Wherever the string "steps" turns up in the data, copy the whole line.

Input data:
+ + + + + + +
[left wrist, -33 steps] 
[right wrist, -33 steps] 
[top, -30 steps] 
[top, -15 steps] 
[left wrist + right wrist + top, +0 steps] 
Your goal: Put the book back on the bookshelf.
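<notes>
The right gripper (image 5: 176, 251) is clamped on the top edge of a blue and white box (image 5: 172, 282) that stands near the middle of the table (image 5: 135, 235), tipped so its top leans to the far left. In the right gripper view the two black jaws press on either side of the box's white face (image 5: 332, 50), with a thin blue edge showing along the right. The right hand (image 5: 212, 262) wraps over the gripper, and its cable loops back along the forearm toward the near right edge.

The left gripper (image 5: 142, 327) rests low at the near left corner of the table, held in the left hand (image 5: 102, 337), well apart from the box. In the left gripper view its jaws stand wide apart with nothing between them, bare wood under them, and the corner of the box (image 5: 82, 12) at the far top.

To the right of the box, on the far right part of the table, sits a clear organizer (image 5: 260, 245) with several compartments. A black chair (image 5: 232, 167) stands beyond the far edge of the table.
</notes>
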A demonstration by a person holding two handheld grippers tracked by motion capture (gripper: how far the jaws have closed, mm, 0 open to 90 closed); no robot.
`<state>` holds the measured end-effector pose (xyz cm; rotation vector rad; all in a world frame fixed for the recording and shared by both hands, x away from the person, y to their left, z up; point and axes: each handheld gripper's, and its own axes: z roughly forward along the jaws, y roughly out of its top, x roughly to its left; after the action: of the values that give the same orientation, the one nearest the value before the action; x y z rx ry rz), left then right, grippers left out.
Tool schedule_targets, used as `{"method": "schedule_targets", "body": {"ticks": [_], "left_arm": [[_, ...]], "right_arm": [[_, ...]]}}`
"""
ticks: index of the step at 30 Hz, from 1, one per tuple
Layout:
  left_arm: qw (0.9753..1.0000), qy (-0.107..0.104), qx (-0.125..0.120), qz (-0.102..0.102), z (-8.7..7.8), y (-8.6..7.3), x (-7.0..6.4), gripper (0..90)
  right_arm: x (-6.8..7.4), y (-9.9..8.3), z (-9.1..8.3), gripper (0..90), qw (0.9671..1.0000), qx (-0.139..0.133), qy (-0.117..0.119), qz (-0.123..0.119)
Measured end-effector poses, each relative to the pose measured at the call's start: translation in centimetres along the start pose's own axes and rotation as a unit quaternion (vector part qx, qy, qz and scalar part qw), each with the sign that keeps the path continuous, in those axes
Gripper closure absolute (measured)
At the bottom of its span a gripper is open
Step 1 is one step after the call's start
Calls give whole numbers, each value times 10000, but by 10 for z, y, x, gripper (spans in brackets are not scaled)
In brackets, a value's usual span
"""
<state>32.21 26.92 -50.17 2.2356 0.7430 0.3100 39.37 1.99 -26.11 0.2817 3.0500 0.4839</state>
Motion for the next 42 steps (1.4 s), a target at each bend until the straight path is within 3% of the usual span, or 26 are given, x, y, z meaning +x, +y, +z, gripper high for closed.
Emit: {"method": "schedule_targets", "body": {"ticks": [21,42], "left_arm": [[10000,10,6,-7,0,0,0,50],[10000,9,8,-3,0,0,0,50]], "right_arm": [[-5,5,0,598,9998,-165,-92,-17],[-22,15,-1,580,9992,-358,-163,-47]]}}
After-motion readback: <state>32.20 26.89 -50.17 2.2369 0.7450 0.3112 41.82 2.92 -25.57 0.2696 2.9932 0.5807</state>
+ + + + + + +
Written reply:
[left wrist, -33 steps] 
[right wrist, -33 steps] 
[top, -30 steps] 
[top, -15 steps] 
[left wrist + right wrist + top, +0 steps] 
Motion for the next 42 steps (1.4 s), a target at each bend until the straight path is within 3% of the usual span, or 26 are given, x, y, z meaning +x, +y, +z, gripper high for closed.

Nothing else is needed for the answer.